What to do:
When responding, copy every record below exactly as it appears.

(Records contained in a dataset)

....................

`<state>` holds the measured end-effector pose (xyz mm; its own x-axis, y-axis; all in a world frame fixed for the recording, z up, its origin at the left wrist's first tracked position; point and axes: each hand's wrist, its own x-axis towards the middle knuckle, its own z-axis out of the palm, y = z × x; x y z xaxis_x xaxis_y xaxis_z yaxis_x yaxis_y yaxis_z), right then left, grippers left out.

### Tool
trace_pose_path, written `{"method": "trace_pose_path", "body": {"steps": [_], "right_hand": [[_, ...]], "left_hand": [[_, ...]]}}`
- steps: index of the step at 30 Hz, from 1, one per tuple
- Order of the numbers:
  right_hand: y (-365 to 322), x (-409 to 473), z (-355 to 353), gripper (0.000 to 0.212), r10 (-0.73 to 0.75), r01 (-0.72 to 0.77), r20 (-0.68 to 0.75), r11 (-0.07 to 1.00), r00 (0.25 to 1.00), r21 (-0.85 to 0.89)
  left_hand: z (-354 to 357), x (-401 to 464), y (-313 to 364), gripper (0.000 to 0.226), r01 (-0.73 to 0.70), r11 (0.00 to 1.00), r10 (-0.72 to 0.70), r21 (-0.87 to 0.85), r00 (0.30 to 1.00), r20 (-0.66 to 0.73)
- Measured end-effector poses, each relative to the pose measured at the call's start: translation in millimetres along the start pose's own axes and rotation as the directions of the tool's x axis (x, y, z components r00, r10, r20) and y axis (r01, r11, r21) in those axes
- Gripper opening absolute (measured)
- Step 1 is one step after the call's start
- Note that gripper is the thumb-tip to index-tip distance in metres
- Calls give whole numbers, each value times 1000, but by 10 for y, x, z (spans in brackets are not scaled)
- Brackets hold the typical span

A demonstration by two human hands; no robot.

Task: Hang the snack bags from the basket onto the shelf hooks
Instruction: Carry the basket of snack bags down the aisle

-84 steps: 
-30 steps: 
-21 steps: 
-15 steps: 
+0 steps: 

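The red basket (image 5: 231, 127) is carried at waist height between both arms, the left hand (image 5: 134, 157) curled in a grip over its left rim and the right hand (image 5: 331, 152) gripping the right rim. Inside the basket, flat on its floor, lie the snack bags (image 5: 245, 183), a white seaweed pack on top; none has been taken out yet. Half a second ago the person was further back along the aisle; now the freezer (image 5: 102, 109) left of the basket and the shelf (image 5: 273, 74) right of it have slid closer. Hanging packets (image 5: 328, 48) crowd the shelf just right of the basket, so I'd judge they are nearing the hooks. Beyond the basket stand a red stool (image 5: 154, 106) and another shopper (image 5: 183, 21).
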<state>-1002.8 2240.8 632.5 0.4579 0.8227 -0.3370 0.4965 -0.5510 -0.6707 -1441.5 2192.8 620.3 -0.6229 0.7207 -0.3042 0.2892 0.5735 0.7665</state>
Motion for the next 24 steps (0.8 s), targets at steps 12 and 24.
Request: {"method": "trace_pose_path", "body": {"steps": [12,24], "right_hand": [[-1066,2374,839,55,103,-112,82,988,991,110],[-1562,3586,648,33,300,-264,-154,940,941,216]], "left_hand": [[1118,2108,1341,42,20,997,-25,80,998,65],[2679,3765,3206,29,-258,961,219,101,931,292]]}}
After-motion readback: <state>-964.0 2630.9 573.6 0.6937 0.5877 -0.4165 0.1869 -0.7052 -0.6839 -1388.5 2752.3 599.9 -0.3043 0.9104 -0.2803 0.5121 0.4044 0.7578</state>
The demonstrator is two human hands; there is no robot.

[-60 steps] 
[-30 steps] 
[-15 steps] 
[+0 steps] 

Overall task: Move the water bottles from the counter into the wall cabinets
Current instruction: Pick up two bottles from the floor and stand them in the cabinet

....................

Exercise solution:
`<state>` holds the measured end-effector pose (xyz mm; its own x-axis, y-axis; all in a world frame fixed for the recording, z up, its origin at the left wrist's first tracked position; point and axes: each hand's wrist, its own x-axis towards the middle knuckle, its own z-axis out of the palm, y = z × x; x y z xaxis_x xaxis_y xaxis_z yaxis_x yaxis_y yaxis_z), right then left, grippers left out.

### Tool
trace_pose_path, written `{"method": "trace_pose_path", "body": {"steps": [_], "right_hand": [[_, ...]], "left_hand": [[_, ...]]}}`
- steps: index of the step at 30 Hz, from 1, one per tuple
- Order of the numbers:
  right_hand: y (-365 to 322), x (-409 to 473), z (-355 to 353), gripper (0.000 to 0.212), r10 (-0.73 to 0.75), r01 (-0.72 to 0.77), r20 (-0.68 to 0.75), r11 (-0.07 to 1.00), r00 (0.25 to 1.00), r21 (-0.85 to 0.89)
  left_hand: z (-354 to 357), x (-401 to 464), y (-313 to 364), gripper (0.000 to 0.226), r01 (-0.73 to 0.70), r11 (0.00 to 1.00), r10 (-0.72 to 0.70), r21 (-0.87 to 0.85), r00 (0.30 to 1.00), r20 (-0.66 to 0.73)
- Measured end-effector poses, each relative to the pose measured at the call's start: translation in millimetres along the start pose's own axes and rotation as the directions of the tool's x axis (x, y, z components r00, r10, r20) and y axis (r01, r11, r21) in those axes
- Gripper opening absolute (measured)
- Step 1 is one step after the call's start
- Note that gripper is the thumb-tip to index-tip distance in metres
- Calls give whole numbers, each value times 1000, but by 10 for y, x, z (spans in brackets are not scaled)
- Brackets hold the typical span

A demonstration by two human hands; no robot.

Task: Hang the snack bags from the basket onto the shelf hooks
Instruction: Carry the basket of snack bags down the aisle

-84 steps: 
-30 steps: 
-21 steps: 
-15 steps: 
+0 steps: 

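The red basket (image 5: 231, 127) is carried at waist height between both arms, the left hand (image 5: 134, 157) curled in a grip over its left rim and the right hand (image 5: 331, 152) gripping the right rim. Inside the basket, flat on its floor, lie the snack bags (image 5: 245, 183), a white seaweed pack on top; none has been taken out yet. Half a second ago the person was further back along the aisle; now the freezer (image 5: 102, 109) left of the basket and the shelf (image 5: 273, 74) right of it have slid closer. Hanging packets (image 5: 328, 48) crowd the shelf just right of the basket, so I'd judge they are nearing the hooks. Beyond the basket stand a red stool (image 5: 154, 106) and another shopper (image 5: 183, 21).
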<state>-1002.8 2240.8 632.5 0.4579 0.8227 -0.3370 0.4965 -0.5510 -0.6707 -1441.5 2192.8 620.3 -0.6229 0.7207 -0.3042 0.2892 0.5735 0.7665</state>
Motion for the next 24 steps (0.8 s), targets at steps 12 and 24.
Request: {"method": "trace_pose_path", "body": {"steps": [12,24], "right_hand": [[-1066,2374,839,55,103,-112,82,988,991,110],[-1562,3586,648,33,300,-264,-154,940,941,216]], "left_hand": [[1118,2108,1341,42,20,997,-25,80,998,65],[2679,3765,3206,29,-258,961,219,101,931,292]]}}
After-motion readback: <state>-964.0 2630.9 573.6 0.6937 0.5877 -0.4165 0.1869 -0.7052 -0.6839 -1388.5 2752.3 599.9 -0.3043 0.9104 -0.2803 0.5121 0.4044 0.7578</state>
The demonstrator is two human hands; there is no robot.

[-60 steps] 
[-30 steps] 
[-15 steps] 
[+0 steps] 

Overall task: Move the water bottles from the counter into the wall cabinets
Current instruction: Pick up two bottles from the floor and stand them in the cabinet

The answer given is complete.